In the listing below, print exactly the lines between the line holding "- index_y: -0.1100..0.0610" and the line holding "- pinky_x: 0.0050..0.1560", inclusive, and no more.
::: RECORDS PROVIDED
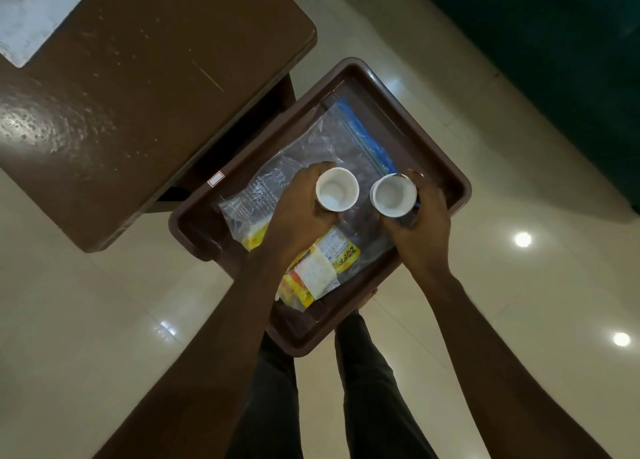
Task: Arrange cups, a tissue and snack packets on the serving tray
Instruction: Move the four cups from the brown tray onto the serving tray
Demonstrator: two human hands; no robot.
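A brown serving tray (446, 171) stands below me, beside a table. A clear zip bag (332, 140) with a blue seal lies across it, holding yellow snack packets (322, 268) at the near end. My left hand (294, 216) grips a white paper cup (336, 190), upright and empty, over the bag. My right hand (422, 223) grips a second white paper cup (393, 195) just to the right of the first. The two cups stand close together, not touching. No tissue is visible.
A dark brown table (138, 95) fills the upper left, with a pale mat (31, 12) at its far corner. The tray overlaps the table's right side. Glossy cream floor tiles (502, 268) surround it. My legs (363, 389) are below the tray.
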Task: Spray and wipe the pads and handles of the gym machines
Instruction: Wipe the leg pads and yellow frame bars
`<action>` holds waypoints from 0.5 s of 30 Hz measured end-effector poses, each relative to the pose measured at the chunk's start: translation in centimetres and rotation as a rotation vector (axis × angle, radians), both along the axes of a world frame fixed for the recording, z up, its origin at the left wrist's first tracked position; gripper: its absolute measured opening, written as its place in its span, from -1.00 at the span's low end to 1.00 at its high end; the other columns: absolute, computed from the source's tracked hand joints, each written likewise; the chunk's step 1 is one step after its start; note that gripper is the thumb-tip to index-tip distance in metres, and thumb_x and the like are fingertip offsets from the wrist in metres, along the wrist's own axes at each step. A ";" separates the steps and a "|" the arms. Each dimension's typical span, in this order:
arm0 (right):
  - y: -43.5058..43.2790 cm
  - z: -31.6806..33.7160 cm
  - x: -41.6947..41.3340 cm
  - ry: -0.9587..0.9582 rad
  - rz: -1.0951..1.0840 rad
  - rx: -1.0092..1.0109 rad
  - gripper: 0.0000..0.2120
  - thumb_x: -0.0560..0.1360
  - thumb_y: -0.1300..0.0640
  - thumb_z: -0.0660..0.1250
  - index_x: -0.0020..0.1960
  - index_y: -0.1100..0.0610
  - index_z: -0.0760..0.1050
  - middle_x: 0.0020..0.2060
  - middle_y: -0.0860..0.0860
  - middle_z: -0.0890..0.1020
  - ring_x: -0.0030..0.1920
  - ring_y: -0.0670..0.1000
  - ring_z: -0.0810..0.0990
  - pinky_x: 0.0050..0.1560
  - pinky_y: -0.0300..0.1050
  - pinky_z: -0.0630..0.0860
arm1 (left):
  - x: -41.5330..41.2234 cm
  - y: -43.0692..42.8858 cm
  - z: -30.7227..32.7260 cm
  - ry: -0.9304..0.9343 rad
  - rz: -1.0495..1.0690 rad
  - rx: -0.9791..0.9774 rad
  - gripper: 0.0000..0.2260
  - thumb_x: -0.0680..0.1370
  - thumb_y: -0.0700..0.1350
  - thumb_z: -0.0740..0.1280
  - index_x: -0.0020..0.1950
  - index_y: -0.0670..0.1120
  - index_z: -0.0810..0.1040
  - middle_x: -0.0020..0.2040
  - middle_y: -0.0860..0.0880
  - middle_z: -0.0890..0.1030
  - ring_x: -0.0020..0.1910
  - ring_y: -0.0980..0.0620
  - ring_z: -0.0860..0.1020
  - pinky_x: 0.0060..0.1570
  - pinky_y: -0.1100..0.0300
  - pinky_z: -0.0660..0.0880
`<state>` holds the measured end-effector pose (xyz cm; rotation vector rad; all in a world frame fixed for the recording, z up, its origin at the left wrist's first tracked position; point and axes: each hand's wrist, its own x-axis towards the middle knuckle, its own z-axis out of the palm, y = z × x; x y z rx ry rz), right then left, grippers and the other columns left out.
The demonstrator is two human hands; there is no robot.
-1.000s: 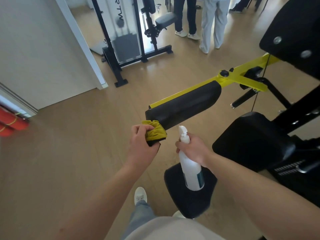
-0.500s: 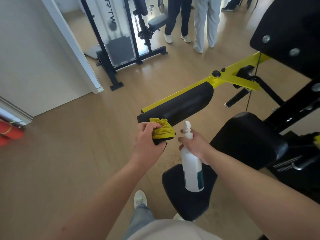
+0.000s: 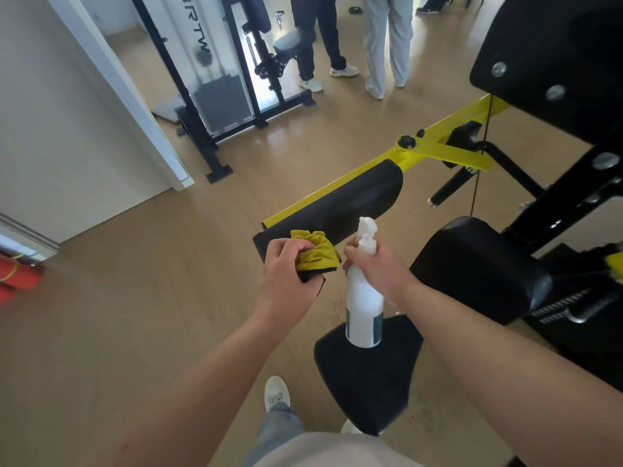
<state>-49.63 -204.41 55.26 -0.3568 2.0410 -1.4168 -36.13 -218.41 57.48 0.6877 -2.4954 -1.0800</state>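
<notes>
A long black arm pad [image 3: 340,203] runs along a yellow machine bar [image 3: 438,146] in front of me. My left hand [image 3: 286,274] grips a bunched yellow cloth [image 3: 315,252] against the pad's near end. Beside it, my right hand [image 3: 381,267] holds a white spray bottle [image 3: 364,298] upright by its neck, nozzle toward the pad. A black seat pad [image 3: 367,379] lies below the bottle. A bigger black pad [image 3: 478,267] sits to the right.
Black machine frame and back pad [image 3: 553,55] fill the right side. Another weight machine [image 3: 215,96] stands at the back left by a white wall corner [image 3: 141,106]. Two people's legs [image 3: 354,45] stand on the wooden floor beyond. Red rolls [image 3: 17,278] lie at the far left.
My left hand has slid the cloth a little along the pad's near end. My right hand with the bottle has stayed close beside it.
</notes>
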 end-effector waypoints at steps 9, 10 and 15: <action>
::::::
● WRITTEN ANSWER:
  - index_y: -0.1100..0.0610
  - index_z: -0.0760..0.1050
  - middle_x: 0.0020..0.2060
  - middle_y: -0.0860..0.0860
  - middle_z: -0.0890..0.1020
  - ring_x: -0.0030..0.1920
  - ring_y: -0.0670..0.1000
  - ring_z: -0.0810..0.0990
  - pinky_x: 0.0050..0.1560

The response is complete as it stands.